The country newcomer released a five-song EP in November, and in comparison terms, you can hear everything from Brantley Gilbert to Blues Traveler in its tracks. What's most impressive, however, is that Jakobsen played "absolutely everything" -- every instrument -- on the record.
"Growing up, I was always doing music, so I never really saw myself doing anything else, and I was like, 'I learned guitar, now I want to learn drums; now I want to [learn] this and that and that,'" Jakobsen says, explaining how he developed his musical abilities. "I just slowly picked up my repertoire of instruments I was doing ... took it one instrument at a time."

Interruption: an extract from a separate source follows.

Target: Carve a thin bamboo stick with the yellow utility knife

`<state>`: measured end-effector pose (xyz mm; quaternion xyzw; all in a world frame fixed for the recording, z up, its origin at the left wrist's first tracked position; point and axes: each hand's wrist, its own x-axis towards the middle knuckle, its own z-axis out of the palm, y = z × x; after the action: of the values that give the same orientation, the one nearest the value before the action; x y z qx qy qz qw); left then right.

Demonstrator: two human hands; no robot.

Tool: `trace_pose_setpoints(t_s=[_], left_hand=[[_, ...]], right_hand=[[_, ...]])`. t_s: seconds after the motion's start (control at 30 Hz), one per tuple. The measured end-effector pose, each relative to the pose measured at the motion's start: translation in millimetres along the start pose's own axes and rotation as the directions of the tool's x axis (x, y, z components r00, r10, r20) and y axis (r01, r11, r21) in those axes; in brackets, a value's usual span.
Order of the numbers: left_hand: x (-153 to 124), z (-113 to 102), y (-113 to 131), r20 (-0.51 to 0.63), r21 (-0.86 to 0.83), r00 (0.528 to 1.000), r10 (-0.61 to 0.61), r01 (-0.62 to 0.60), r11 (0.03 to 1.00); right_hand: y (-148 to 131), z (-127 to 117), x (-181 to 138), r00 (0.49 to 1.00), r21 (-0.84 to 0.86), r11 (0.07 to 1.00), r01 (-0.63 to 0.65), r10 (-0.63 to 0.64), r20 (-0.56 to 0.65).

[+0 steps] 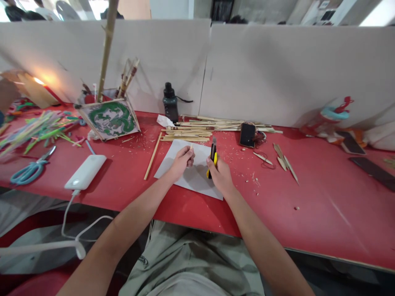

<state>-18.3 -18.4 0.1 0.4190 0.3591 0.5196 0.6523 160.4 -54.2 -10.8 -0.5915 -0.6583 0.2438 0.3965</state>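
My left hand [184, 159] is closed around a small piece of pale wooden stick [191, 146], only its tip showing above the fingers. In my right hand [219, 172] is a black and yellow utility knife [213, 154], held upright with the blade end up. Both hands are above a white sheet of paper [200, 186] on the red table, a short gap apart. Beyond the paper lies a pile of thin bamboo sticks [191, 135]. One more stick [152, 156] lies by itself left of the paper.
At left are a white power bank [85, 172] with a cable, blue scissors [30, 172], a box with a green dragon picture [112, 119] and a lit candle [49, 91]. A dark bottle [170, 105] stands by the partition. Carved wooden pieces [285, 161] and shavings lie right.
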Motion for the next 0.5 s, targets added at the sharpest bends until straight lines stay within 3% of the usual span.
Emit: trace_pose_setpoints(t_s=[0.2, 0.5], left_hand=[[-2.5, 2.0, 1.9, -0.012, 0.118, 1.0, -0.013, 0.014, 0.993], [0.7, 3.8, 2.5, -0.024, 0.077, 1.0, -0.01, 0.012, 0.997]], right_hand=[[-2.3, 2.0, 0.7, 0.998, 0.031, 0.999, -0.025, 0.023, 0.061], [-16.2, 4.6, -6.0, 0.989, 0.185, 0.982, -0.029, 0.001, 0.148]])
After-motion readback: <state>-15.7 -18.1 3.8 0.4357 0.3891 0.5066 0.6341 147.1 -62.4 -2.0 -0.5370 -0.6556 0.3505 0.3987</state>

Jakobsen is accompanied by a full band when he plays live -- during his shows, he focuses on guitar, harmonica and vocals, though he admits that he'd like to try jumping to different instruments on stage in the future -- but he enjoys trying out new arrangements to bring his music to life in concert.
"What you're hearing on the record isn't necessarily what you're going to hear live. I'm always looking for something new and something different so you get the live experience," Jakobsen says. "I'm not just playing the record up there; I'm actually telling the story of the record."
On his newest single, "Can't Believe You're Gone," Jakobsen shows off his skills on both guitar and harmonica. The lyrics speak of the loss of a loved one, and while they're obscure enough to apply to many different situations, Jakobsen says that he was inspired to write the song shortly after a friend lost his grandfather.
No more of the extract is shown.